(Assigned task):
Find every line in the data that contains the word "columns". Return each of those lines.

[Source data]
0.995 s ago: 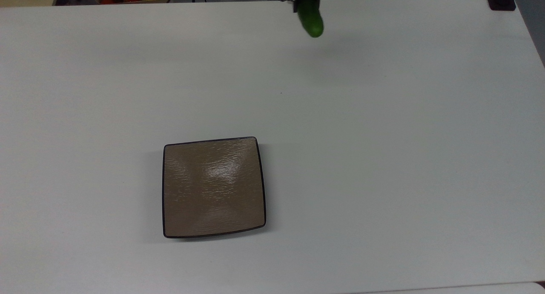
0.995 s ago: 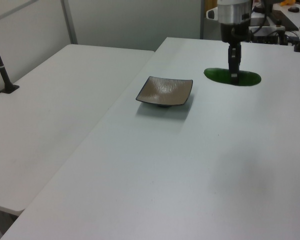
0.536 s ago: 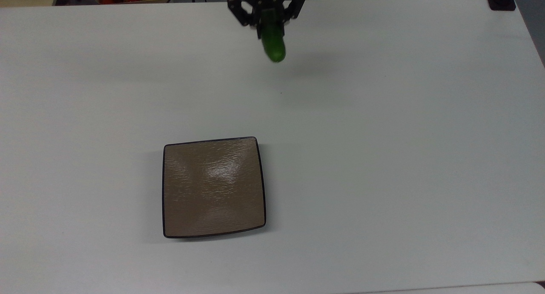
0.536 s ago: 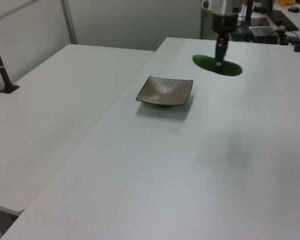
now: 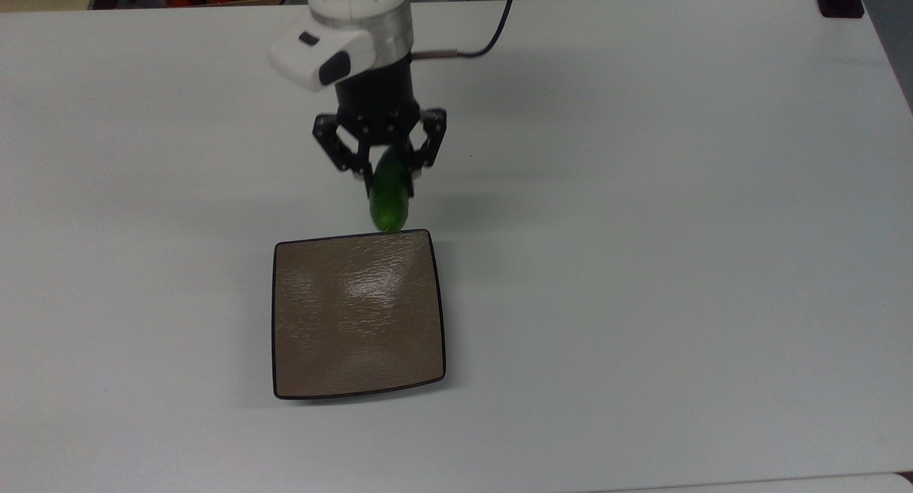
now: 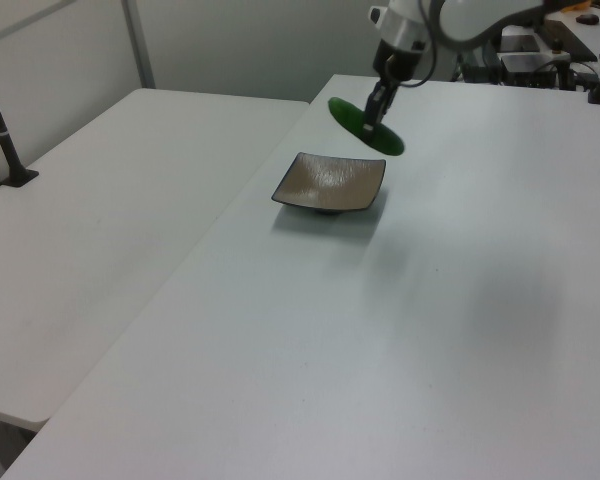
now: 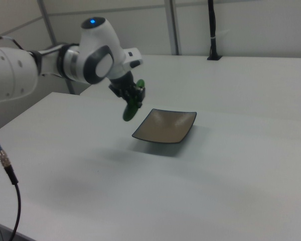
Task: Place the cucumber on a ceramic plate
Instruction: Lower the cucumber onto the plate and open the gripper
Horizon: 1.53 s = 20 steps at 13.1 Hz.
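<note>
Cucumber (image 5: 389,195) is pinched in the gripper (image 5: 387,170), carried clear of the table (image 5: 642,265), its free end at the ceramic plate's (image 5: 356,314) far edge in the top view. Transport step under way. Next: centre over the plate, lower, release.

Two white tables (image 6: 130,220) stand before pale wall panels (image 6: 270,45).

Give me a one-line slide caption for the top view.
Gripper carries the cucumber above the white table, just short of the empty ceramic plate.
</note>
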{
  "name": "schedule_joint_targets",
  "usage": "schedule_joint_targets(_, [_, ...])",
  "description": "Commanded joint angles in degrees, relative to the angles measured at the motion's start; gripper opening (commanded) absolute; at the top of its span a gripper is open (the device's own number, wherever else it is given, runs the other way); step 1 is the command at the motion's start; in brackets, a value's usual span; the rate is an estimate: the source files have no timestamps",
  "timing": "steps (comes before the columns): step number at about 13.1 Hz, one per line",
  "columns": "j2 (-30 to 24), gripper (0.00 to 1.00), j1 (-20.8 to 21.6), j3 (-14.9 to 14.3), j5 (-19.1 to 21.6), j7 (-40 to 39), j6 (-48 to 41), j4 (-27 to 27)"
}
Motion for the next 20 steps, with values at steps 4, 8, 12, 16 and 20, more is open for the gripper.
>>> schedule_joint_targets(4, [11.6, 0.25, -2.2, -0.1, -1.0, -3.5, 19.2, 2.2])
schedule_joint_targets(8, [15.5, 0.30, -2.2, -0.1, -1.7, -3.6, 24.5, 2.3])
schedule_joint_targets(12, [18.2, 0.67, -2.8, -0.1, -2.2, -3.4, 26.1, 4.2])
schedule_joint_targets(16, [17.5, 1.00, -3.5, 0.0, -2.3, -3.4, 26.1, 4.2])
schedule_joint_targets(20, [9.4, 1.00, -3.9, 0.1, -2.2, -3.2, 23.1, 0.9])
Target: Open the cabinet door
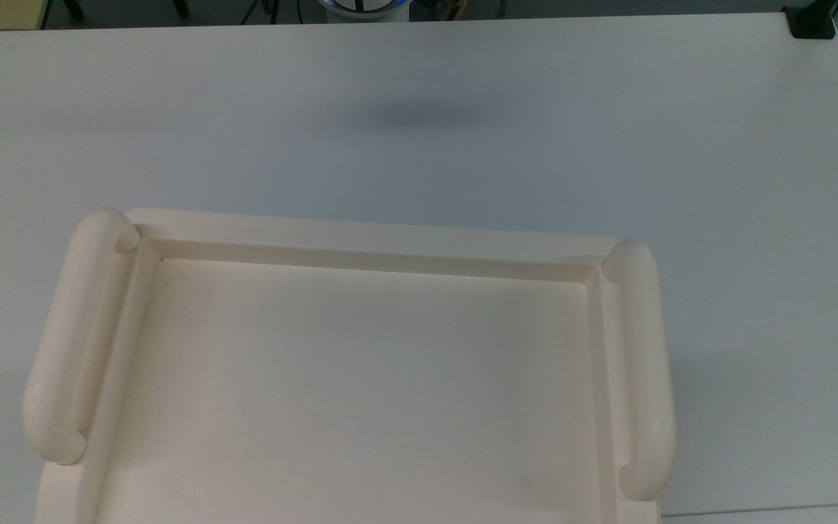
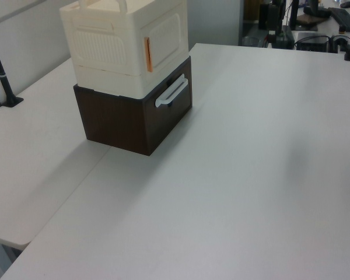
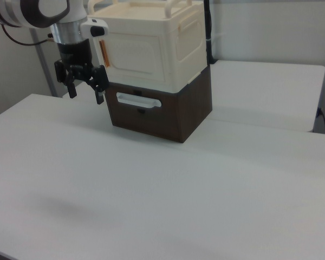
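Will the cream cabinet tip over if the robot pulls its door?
Probably not easily: the cream cabinet sits flat on a wide dark wooden drawer box. It looks like light plastic, so a hard tug on the door might slide it. The tool hangs open nearby.

Cabinet (image 3: pixel 151 43): I see it stacked on a drawer box (image 3: pixel 162 111), which stands on the bench (image 3: pixel 168 195).
Cabinet door (image 3: pixel 134 54): on the cabinet's front, directly above the drawer handle (image 3: pixel 138 100).
Hand (image 3: pixel 83 91): hangs above the bench at the right view's left, just beside the door's edge.
Side rails (image 1: pixel 70 342): I see one on each side of the recessed top (image 1: pixel 361 393).
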Available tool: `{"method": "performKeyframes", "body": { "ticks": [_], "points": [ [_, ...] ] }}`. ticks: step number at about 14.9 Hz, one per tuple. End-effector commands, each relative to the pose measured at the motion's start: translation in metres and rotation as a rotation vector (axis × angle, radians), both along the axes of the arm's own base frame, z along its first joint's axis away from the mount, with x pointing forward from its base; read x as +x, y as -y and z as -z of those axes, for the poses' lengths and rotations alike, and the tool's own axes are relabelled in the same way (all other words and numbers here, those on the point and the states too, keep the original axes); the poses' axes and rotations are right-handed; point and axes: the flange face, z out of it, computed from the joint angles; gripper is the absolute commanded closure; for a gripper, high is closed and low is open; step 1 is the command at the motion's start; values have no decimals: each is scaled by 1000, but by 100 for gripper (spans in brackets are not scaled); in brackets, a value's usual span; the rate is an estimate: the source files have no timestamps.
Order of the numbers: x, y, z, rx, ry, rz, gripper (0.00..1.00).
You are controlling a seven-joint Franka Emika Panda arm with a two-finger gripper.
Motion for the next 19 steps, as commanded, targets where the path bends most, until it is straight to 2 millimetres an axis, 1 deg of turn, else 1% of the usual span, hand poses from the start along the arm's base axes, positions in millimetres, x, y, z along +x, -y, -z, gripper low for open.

(Result of the exercise):
  "timing": "steps (comes before the columns): step number at about 13.1 Hz, one per line",
  "columns": "j2 (-30 to 24), gripper (0.00 to 1.00), j1 (-20.8 to 21.6), j3 (-14.9 to 14.3), j5 (-19.1 to 21.6), j7 (-40 to 39), j6 (-48 to 41), j4 (-27 to 27)"

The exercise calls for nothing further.